## TASK STATEMENT
Look through the records below, and whenever a line contains "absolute", copy it.
(DATA IN THIS EXERCISE Opens)
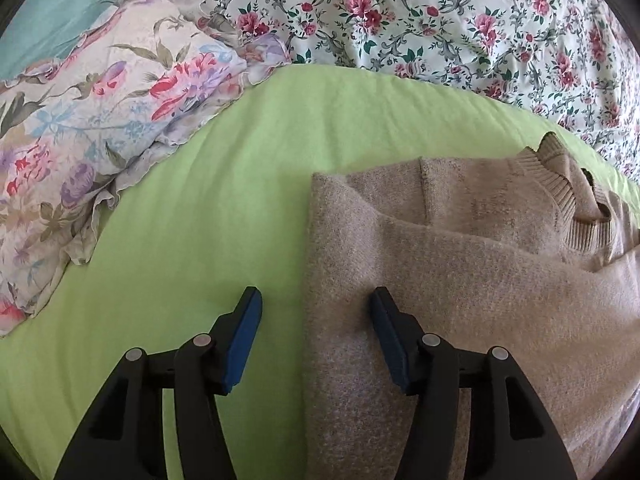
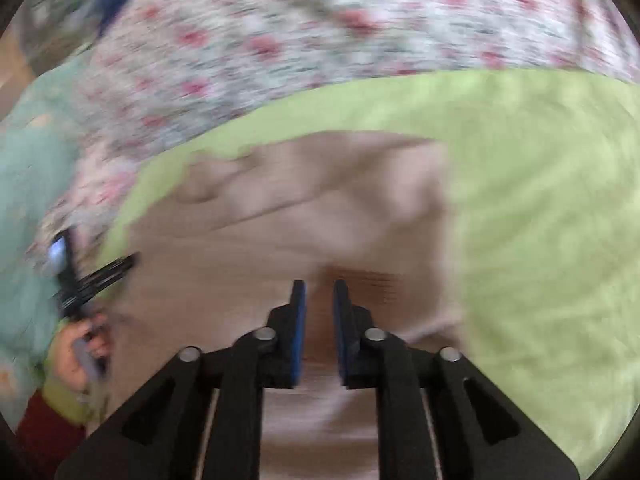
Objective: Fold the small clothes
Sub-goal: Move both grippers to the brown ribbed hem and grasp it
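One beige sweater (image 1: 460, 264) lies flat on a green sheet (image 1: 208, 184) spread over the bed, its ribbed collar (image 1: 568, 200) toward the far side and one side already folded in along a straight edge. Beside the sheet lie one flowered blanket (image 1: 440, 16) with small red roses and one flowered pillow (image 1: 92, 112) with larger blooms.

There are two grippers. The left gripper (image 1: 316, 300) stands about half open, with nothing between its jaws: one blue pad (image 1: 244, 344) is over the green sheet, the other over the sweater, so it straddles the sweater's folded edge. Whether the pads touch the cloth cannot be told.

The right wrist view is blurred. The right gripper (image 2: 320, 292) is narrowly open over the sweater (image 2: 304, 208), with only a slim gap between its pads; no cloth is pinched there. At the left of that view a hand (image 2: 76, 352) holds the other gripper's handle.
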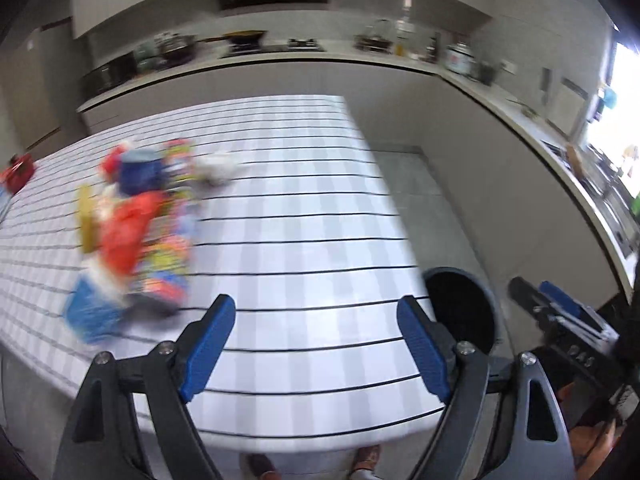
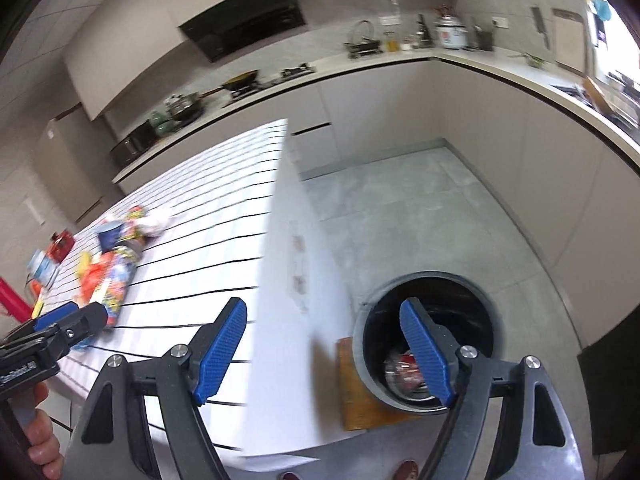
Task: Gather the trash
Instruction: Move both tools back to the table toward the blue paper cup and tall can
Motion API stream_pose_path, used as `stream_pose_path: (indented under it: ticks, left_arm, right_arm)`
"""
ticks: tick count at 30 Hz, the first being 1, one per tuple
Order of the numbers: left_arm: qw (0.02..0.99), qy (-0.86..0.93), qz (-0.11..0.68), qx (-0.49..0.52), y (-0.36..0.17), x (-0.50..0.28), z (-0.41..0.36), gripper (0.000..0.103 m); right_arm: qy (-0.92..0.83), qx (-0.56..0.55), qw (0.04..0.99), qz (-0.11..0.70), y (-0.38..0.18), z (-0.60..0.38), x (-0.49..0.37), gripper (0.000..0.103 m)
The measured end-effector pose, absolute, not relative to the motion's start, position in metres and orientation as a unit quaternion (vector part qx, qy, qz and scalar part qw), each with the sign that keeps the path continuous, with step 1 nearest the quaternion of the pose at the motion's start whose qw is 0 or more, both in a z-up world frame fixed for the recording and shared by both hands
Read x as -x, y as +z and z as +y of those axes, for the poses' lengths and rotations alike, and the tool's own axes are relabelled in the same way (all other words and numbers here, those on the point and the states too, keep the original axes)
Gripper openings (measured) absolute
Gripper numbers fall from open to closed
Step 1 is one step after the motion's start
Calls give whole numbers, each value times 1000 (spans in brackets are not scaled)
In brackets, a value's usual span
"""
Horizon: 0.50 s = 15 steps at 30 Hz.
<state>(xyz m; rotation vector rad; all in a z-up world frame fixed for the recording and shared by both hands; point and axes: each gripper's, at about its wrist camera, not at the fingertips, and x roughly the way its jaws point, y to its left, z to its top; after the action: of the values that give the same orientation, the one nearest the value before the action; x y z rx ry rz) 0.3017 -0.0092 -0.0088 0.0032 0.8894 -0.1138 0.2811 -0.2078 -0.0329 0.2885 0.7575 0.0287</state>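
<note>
The left gripper (image 1: 316, 344) is held wide open and empty above the striped table (image 1: 304, 216). The right gripper (image 2: 324, 350) is likewise spread wide, with nothing gripped, over the table edge. The trash (image 1: 136, 228) is piled on the table's left side. A wrapper (image 2: 404, 372) lies inside the bin (image 2: 430, 338) on the floor.

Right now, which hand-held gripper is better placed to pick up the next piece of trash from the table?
Left. The left hand-held gripper is open over the table, and the trash pile lies just ahead on its left. The right hand-held gripper, also open and empty, hangs past the table edge beside the bin.
</note>
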Motion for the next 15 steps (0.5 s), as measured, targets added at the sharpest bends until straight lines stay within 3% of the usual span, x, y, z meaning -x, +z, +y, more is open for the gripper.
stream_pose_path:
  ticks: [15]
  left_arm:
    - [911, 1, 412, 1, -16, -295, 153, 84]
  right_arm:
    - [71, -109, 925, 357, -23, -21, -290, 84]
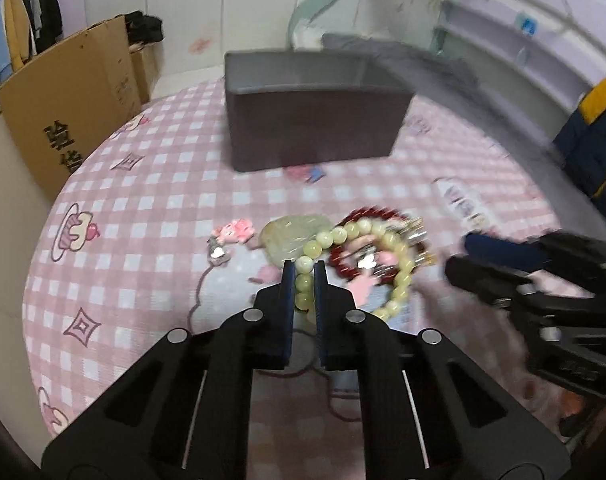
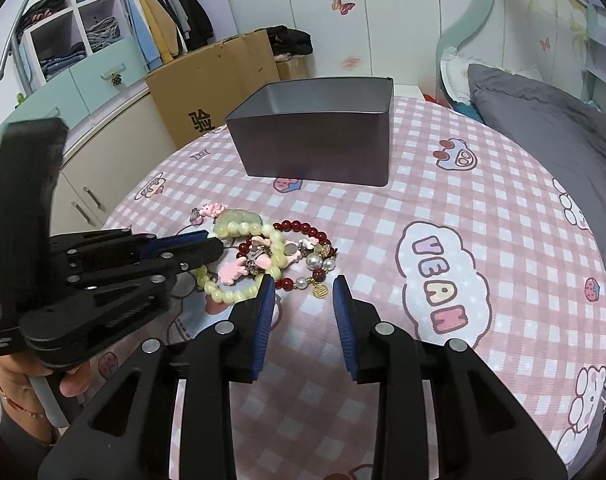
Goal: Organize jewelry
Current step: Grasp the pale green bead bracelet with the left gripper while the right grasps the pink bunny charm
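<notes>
Pink checked bedspread [image 2: 443,200] carries all items; grey box [image 2: 315,136] at upper centre of frame shows no jewelry inside as far as visible; sorting has barely begun. Left gripper [image 1: 303,280] pinches the pale green bead bracelet [image 1: 399,276] at lower centre; right gripper [image 2: 303,292] stands spread, empty, just beside the jewelry pile [image 2: 287,256].

Both wrist views close, angled down; share jewelry pile [image 1: 359,256].
</notes>
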### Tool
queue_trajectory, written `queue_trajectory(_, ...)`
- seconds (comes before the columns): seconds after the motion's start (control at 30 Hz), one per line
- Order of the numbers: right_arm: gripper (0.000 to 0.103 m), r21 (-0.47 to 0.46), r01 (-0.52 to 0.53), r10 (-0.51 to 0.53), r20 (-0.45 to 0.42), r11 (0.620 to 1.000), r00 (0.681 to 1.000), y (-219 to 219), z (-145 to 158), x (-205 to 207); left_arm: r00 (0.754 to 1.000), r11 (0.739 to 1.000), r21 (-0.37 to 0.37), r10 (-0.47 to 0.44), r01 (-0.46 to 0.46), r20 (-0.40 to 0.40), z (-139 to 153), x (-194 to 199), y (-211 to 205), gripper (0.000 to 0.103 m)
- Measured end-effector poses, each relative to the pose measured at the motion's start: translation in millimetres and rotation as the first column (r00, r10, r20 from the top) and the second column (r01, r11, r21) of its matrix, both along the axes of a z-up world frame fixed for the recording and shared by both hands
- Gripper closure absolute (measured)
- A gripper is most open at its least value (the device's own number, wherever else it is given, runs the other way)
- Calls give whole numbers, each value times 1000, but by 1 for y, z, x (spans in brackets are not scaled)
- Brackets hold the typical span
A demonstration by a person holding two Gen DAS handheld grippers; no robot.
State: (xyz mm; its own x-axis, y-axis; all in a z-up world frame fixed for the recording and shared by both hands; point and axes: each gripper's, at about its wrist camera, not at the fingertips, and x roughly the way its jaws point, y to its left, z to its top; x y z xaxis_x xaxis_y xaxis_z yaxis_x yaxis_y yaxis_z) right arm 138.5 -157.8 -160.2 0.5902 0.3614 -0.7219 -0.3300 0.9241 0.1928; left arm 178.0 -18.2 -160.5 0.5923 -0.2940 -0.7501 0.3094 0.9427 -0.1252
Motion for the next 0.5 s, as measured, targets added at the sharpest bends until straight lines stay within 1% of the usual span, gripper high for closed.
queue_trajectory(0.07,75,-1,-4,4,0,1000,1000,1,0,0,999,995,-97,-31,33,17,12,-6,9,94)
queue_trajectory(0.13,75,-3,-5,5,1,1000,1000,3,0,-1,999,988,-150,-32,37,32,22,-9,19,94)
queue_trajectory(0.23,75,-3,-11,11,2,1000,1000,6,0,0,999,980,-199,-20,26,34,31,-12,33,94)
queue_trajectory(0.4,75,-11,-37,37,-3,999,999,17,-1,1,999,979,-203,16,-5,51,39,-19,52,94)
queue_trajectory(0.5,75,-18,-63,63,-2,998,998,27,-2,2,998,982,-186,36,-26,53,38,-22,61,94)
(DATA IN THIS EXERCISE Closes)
## EXPECTED ANSWER
The measured end-effector pose, absolute, not relative to the motion's start, position in metres and orientation as a unit quaternion (vector part qx, qy, qz and scalar part qw), each with the sign that keeps the path continuous, with step 1 nearest the quaternion of the pose at the motion's start whose qw is 0 or more, both in a z-up world frame fixed for the recording and shared by both hands
Gripper openings (measured) absolute
- Gripper closure absolute (measured)

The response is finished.